The Organization for the Prohibition of Chemical Weapons said its inspectors found traces of deadly nerve agents in multiple locations across Syria despite the commitment by President Bashar al Assad’s regime to destroy its chemical weapons arsenal, according to a new report.
The watchdog group has discovered soman and VX, precursors for chemical warfare, at several undeclared facilities in Syria, including two near Damascus, over the past three years, raising questions about whether Assad abided by the U.S.-Russian 2014 international disarmament deal.
The OPCW said the findings detail a "troubling pattern of incomplete and inaccurate Syrian disclosures" regarding the scope of the nation’s chemical weapons program, Foreign Policy reported Tuesday.

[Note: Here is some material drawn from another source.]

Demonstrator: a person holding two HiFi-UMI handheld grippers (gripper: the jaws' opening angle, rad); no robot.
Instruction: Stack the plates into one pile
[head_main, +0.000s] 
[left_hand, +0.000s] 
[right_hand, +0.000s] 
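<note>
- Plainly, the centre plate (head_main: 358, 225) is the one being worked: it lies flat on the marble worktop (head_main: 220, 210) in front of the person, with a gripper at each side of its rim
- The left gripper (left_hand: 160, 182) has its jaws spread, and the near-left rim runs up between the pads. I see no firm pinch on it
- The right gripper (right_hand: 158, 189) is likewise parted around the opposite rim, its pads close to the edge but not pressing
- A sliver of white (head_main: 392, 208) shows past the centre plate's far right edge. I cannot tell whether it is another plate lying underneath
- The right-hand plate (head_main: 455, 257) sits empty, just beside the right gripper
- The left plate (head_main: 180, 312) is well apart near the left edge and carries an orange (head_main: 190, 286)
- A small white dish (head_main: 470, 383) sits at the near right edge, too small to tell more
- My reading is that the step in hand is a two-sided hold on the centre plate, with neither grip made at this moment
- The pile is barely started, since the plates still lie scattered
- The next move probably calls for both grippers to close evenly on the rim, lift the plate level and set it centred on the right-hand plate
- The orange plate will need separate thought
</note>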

The inconsistencies have further fueled speculation among U.S. and Western officials that the Syrian government may be attempting to maintain a limited chemical weapons capacity to use against rebels fighting to topple Assad.
Assad vowed in 2013 to eliminate the country’s chemical weapons program after the U.S. vowed to conduct airstrikes against government targets. The OPCW confirmed in the summer of 2014 that Syria’s declared stockpile of chemical weapons had been removed from the country.
But the watchdog group’s latest findings undermine Assad’s insistence that the government has entirely destroyed the program.
OPCW Director-General Ahmet Uzumcu wrote in the report that most of the 122 samples taken at multiple labs in Syria "indicate potentially undeclared chemical weapons-related activities." He added that most of Syria’s defenses for having the undeclared agents "are not scientifically or technically plausible, and ... the presence of several undeclared chemical warfare agents is still to be clarified," Foreign Policy reported.
President Obama told the Atlantic in April that he was "very proud" of his decision not to order airstrikes against the Assad regime in 2013 after it attacked civilians with the chemical agent sarin, killing more than 1,400 people.
Obama had infamously vowed that Assad’s use of chemical weapons would constitute a "red line" provoking U.S. military force. He instead used diplomatic channels to reach a disarmament deal with Russia and Syria. Secretary of State John Kerry said the agreement successfully "got 100 percent of the chemical weapons out of" Assad’s control.
The U.S. representative to the OPCW, Kenneth Ward, accused Syria in July of engaging "in a calculated campaign of intransigence and obfuscation, of deception, and of defiance," according to Foreign Policy.
Ward said OPCW’s collection of undeclared chemical warfare agents across Syria are "indicative of production, weaponization, and storage of [chemical warfare] agents by the Syrian military that has never been acknowledged by the Syrian government."
"We, therefore, remain very concerned that [chemical weapons] agent and associated munitions, subject to declaration and destruction, have been illicitly retained by Syria," he continued.